**What the task asks**
Could each record be restated word for word?

**Supplied entries**
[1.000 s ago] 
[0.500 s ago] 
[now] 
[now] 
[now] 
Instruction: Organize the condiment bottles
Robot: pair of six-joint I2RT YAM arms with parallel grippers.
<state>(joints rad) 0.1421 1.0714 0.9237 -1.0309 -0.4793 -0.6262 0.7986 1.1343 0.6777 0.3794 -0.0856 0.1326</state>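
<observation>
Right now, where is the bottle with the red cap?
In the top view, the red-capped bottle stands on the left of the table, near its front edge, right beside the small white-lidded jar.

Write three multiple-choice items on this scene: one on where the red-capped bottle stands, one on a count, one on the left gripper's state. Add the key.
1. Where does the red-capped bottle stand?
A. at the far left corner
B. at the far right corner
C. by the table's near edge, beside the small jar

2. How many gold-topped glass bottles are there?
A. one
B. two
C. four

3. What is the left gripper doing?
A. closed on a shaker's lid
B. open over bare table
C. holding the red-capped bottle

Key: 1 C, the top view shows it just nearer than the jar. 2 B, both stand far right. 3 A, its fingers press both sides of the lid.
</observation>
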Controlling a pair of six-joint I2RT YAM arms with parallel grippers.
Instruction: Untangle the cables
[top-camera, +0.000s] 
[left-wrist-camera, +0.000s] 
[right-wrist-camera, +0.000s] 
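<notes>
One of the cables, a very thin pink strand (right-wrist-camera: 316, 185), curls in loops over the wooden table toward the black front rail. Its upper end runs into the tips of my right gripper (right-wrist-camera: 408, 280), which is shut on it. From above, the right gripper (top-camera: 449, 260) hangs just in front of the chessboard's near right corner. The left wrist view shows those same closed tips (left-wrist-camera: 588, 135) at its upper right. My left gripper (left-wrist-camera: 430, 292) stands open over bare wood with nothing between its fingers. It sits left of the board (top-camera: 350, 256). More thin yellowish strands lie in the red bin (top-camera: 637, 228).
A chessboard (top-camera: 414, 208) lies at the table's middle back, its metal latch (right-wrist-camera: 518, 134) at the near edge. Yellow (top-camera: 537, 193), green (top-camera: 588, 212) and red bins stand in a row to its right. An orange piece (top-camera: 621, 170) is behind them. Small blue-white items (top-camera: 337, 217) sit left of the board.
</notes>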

**Finished task**
[1.000 s ago] 
[0.500 s ago] 
[now] 
[now] 
[now] 
Instruction: Organize the condiment bottles
Robot: pair of six-joint I2RT YAM arms with parallel grippers.
<state>(joints rad) 0.1421 1.0714 0.9237 -1.0309 -0.4793 -0.6262 0.7986 1.1343 0.6777 0.3794 -0.0856 0.1326</state>
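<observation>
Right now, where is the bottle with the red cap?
In the top view, the red-capped bottle stands on the left of the table, near its front edge, right beside the small white-lidded jar.

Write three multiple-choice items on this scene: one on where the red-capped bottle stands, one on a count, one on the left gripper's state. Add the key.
1. Where does the red-capped bottle stand?
A. at the far left corner
B. at the far right corner
C. by the table's near edge, beside the small jar

2. How many gold-topped glass bottles are there?
A. one
B. two
C. four

3. What is the left gripper doing?
A. closed on a shaker's lid
B. open over bare table
C. holding the red-capped bottle

Key: 1 C, the top view shows it just nearer than the jar. 2 B, both stand far right. 3 A, its fingers press both sides of the lid.
</observation>
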Controlling a pair of six-joint I2RT YAM arms with parallel grippers.
Instruction: Untangle the cables
[top-camera, +0.000s] 
[left-wrist-camera, +0.000s] 
[right-wrist-camera, +0.000s] 
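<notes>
One of the cables, a very thin pink strand (right-wrist-camera: 316, 185), curls in loops over the wooden table toward the black front rail. Its upper end runs into the tips of my right gripper (right-wrist-camera: 408, 280), which is shut on it. From above, the right gripper (top-camera: 449, 260) hangs just in front of the chessboard's near right corner. The left wrist view shows those same closed tips (left-wrist-camera: 588, 135) at its upper right. My left gripper (left-wrist-camera: 430, 292) stands open over bare wood with nothing between its fingers. It sits left of the board (top-camera: 350, 256). More thin yellowish strands lie in the red bin (top-camera: 637, 228).
A chessboard (top-camera: 414, 208) lies at the table's middle back, its metal latch (right-wrist-camera: 518, 134) at the near edge. Yellow (top-camera: 537, 193), green (top-camera: 588, 212) and red bins stand in a row to its right. An orange piece (top-camera: 621, 170) is behind them. Small blue-white items (top-camera: 337, 217) sit left of the board.
</notes>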

This answer requires no additional content.